Problem description: Find the line in the entries below that contains "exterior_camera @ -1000". Repeat it exactly, and every line after it through the line that contains "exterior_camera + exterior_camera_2".

+ + + + + + +

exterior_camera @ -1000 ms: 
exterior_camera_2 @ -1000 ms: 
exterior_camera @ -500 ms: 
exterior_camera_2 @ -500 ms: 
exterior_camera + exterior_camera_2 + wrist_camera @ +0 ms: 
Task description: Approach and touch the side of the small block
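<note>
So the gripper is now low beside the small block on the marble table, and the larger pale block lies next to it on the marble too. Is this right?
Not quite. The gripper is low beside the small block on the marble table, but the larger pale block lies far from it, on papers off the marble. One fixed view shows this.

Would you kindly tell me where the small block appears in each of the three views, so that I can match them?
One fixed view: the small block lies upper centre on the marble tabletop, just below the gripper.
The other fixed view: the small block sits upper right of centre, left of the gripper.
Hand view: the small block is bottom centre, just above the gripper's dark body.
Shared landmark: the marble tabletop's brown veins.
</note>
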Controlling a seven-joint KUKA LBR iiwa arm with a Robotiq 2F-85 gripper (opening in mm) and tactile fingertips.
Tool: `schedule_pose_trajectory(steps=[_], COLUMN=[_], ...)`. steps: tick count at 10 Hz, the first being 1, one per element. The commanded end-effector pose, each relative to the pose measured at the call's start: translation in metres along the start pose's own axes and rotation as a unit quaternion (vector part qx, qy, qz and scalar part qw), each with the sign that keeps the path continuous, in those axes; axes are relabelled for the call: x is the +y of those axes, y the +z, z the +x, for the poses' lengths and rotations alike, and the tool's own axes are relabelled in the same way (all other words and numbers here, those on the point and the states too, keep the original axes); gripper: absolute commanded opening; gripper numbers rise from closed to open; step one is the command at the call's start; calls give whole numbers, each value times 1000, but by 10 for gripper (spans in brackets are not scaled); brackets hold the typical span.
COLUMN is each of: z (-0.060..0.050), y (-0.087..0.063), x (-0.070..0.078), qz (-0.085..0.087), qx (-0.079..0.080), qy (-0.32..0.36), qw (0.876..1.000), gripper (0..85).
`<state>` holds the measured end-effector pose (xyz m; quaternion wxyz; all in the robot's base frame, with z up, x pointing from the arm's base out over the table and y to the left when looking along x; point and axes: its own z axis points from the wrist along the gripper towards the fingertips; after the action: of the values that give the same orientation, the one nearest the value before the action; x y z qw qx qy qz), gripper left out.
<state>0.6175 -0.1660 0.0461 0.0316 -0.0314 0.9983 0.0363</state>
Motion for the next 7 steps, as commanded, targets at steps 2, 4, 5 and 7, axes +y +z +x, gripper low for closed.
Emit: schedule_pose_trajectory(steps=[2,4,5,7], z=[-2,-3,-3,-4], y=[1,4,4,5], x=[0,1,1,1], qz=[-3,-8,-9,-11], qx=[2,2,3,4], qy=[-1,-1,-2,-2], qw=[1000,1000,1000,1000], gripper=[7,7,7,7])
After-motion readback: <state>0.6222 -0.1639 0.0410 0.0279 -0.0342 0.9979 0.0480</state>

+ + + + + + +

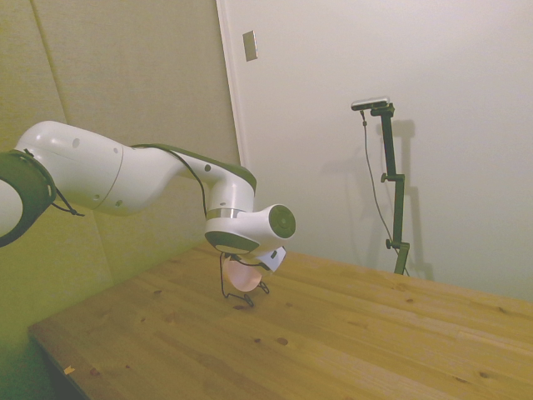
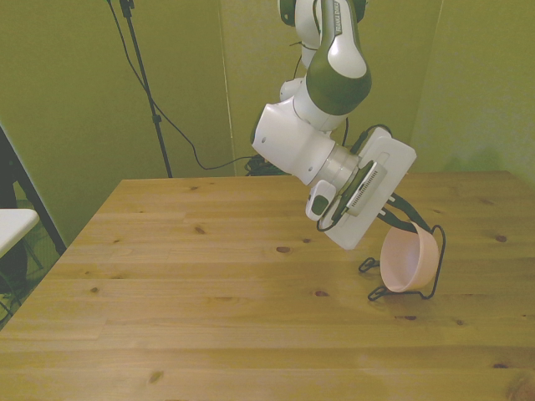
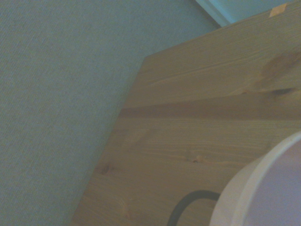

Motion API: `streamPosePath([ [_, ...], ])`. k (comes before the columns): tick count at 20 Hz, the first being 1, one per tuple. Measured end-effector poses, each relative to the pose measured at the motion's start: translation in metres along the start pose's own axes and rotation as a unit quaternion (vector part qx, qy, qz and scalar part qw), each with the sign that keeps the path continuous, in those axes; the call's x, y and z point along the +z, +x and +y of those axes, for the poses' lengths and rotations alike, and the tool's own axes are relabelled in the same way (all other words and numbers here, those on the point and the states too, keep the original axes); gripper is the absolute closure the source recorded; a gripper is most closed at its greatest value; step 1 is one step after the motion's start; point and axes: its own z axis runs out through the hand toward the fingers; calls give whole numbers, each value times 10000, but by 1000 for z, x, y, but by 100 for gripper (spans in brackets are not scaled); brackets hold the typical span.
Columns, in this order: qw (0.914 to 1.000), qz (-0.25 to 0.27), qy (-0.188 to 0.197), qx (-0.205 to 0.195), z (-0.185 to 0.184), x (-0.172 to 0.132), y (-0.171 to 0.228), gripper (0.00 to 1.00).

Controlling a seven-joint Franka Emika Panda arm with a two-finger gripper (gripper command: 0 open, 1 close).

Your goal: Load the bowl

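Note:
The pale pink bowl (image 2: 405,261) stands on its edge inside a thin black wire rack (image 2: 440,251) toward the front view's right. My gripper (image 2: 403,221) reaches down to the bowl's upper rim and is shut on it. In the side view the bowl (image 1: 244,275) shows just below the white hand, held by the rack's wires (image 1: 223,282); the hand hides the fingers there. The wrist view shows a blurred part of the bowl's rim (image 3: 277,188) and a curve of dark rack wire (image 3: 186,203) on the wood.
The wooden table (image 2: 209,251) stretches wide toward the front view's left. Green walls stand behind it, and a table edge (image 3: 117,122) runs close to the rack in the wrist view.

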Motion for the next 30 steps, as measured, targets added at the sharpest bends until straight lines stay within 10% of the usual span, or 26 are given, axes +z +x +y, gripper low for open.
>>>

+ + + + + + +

Task output:
exterior_camera @ -1000 ms: 
exterior_camera_2 @ -1000 ms: 
exterior_camera @ -500 ms: 
exterior_camera_2 @ -500 ms: 
exterior_camera + exterior_camera_2 + wrist_camera @ +0 ms: 

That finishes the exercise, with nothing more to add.